Per tutta la sua durata, il pezzo sembra volerci in qualche modo ricordare l’intera storia del progressive rock, con un intro di continuum dal sapore pinkfloydiano (quelli di Shine On You Crazy Diamond, per intenderci) che, dopo alcuni passaggi in perfetto stile Jethro Tull, con tanto di Moog analogico, ci traghetta verso quegli accattivanti lidi melodici che tanta fortuna arrisero al neo – progressive degli ’80, con gruppi come i Marillion ed i Pendragon di Clive Nolan.

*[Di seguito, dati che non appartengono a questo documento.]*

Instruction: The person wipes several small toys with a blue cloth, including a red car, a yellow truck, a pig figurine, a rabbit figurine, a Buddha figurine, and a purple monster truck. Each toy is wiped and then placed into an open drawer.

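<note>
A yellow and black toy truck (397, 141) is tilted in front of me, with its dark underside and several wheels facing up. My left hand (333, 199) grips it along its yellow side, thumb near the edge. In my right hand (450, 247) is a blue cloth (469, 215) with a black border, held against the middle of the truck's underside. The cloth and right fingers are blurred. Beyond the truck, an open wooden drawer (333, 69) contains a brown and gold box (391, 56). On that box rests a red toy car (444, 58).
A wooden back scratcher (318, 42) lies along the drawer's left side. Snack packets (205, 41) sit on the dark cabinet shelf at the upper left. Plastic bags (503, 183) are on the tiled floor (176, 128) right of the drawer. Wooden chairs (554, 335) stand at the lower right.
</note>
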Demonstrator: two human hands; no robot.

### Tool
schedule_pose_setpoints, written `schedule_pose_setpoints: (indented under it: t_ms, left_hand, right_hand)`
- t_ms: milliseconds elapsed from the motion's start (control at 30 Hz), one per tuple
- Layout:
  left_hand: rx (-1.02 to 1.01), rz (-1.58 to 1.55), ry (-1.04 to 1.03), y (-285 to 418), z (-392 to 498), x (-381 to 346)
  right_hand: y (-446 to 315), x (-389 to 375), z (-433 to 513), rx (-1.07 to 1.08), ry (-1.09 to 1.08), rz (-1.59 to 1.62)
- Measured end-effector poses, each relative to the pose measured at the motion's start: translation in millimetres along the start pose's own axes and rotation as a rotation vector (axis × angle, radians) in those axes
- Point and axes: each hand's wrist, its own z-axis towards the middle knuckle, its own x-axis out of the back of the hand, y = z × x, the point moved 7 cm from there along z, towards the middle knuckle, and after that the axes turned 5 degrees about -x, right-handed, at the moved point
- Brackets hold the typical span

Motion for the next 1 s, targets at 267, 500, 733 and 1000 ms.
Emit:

E si va avanti così, con omaggi agli ELP, riferimenti ai Genesis, il tutto condito con un sano pizzico di metal che può finalmente tornare a sprigionarsi, libero, nelle ultime andature del brano, attraverso l’ottima interpretazione del sottovalutato (e, negli ultimi anni, sottovalutabile) James LaBrie il quale, in un perfetto moto di auto citazionismo e sottile referenzialismo, “urla” strofe, versi e ritornelli di canzoni tutte da conoscere.
La potenza di Octavarium sta proprio qui: nel saper ritracciare e ridisegnare i confini della ventennale carriera di una band di così alta caratura senza mai piegarsi su se stesso, senza scendere nel banale, nel compromesso e nel già sentito, aprendo costantemente nuove soluzioni ed interpretazioni (checché ve ne dica Ondarock).
Ci penseranno i successivi Systematic Chaos e Black Clouds & Silver Linings a rovinare tutto.